Leonardo DaVinci has an IMDB credit (“painter — Mona Lisa”) for The DaVinci Code.
Tom Hanks has written a tribute to his longtime makeup guy, Dan Striepeke in the New York Times. Dan did Hanks’ makeup on The DaVinci Code, but I’m not quite sure why this piece ran when you get right down to it. Striepeke sounds like a gifted, amiable, very hard-working guy but so was my father in his prime and so are a lot of other people out there right now. (Not a huge deal, but Striepeke isn’t listed on the IMDB credits for the film.) Of course, it isn’t Hanks’ makeup in the forthcoming Ron Howard thriller that has gotten all the attention so far, but his longish haircut. And the guy to talk to about that, according to the IMDB, would be hair designer Frances Hannon.
Mission: Impossible III is not a snoozer. It may not be an ideal repeat-viewing thing (I probably shouldn’t have seen it twice in one day), but it’s faster-paced and easier to follow than the DePalma opener and more engrossing than the Woo.
This is fascinating: Time magazine has discovered and passed along (as of 4.25.06) a comprehensive rundown of websites and various other online p.r. initiatives regarding this film called …wait a minute…written here somewere….Snakes on a Plane!

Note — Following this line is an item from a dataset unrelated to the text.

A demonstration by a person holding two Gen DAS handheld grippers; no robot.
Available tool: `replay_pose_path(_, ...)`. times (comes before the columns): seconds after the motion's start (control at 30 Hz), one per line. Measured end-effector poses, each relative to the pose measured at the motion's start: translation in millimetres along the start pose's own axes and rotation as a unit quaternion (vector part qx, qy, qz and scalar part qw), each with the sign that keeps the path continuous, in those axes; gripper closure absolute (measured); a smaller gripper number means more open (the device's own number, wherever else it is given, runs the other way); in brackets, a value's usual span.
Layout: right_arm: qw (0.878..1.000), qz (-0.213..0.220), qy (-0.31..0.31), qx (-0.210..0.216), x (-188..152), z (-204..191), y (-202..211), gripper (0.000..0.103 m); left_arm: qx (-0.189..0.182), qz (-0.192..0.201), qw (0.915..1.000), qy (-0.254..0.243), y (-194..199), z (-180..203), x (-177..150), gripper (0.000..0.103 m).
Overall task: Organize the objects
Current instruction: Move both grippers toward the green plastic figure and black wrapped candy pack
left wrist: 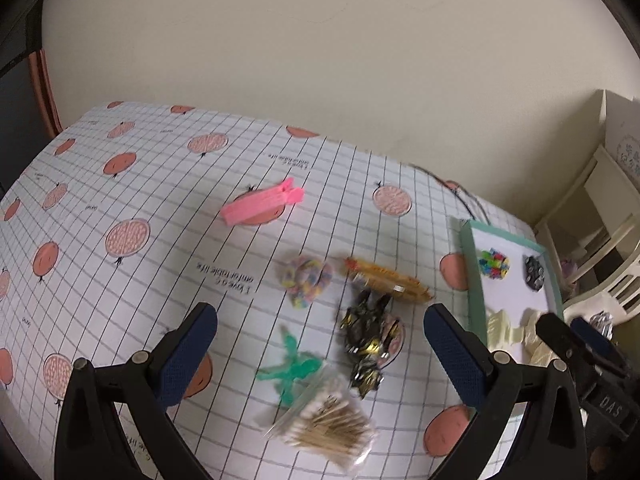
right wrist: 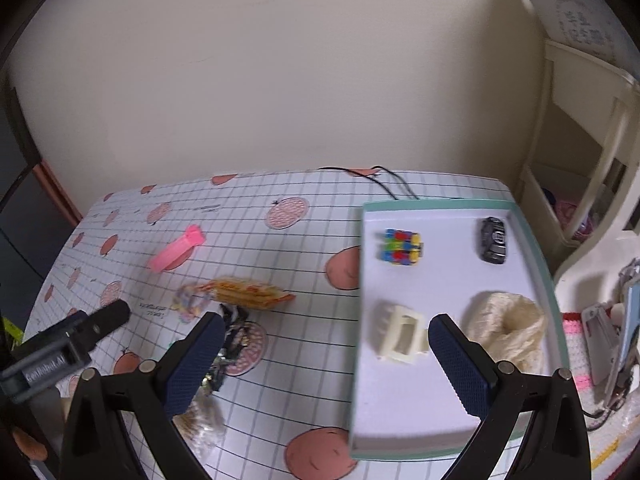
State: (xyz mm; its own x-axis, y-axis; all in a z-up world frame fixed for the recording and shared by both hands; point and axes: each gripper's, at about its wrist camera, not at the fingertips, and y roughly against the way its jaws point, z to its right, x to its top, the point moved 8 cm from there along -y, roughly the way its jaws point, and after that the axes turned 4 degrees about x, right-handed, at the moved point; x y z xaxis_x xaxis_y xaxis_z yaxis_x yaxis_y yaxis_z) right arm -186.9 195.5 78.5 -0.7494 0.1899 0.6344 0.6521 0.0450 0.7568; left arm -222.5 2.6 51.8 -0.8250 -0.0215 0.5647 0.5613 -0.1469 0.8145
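Tray (right wrist: 536,272): teal-rimmed, white floor, at the table's right end. It holds a multicoloured block toy (right wrist: 400,246), a dark toy car (right wrist: 493,239), a cream hair claw (right wrist: 400,334) and a cream mesh bundle (right wrist: 508,326). Loose on the gridded tablecloth (left wrist: 160,208): pink clip (left wrist: 262,205), yellow packet (left wrist: 386,280), pastel scrunchie (left wrist: 306,280), black-gold item (left wrist: 366,332) (blurred, possibly wrappers), green figure (left wrist: 292,368), bagged cotton swabs (left wrist: 328,420). Left gripper (left wrist: 320,344) and right gripper (right wrist: 326,354): fingers spread wide, holding nothing.
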Motion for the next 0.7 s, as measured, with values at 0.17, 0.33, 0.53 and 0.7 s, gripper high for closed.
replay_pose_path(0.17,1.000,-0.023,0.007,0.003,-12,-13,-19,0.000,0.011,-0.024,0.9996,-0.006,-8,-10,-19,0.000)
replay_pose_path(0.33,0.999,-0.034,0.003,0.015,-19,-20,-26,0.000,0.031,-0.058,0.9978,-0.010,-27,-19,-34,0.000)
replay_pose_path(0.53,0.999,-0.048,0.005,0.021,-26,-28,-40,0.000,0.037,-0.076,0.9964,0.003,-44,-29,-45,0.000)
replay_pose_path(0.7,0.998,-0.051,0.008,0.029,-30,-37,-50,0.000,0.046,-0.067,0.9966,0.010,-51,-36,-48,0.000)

Michelle Rodriguez is expressing regrets about the factors that led to her Hawaii drunk-driving bust and…I feel funny going on about this but given the temperament and tendencies of most actresses I’ve known or heard stuff about, I’m deeply impressed with MR’s decision to take the slammer over community service. “This has more to do with her street cred than anything,” says Manhattan-based journalist Lewis Beale . “She’s a tough babe from Jersey City, and I’ll bet if she hadn’t turned up in Girl Fight she’d be gang banging or in jail for armed robbery. She’s always struck me as someone who was thisclose to returning to the ghetto from which she came. I remember when James Cagney won an AFI Lifetime Achievement award, he referred to the ‘little touch of the gutter’ that made his performances so real. With Rodriguez, it’s a whole heaping helping of New Jersey crude.” A studio- based publicist adds that “another factor is that she’s a regular on Lost. They could write her out of the show for one week, but more than that might be pushing it. She’s already on thin ice as it is.” And reader Amir Hanif says that “calling her MR is appropriate because she has more cojones than most guys out there…when I read that she took jail time over community service, I thought to myself, ‘This is tough chick and not just a poser.’ Gotta give her props for that.”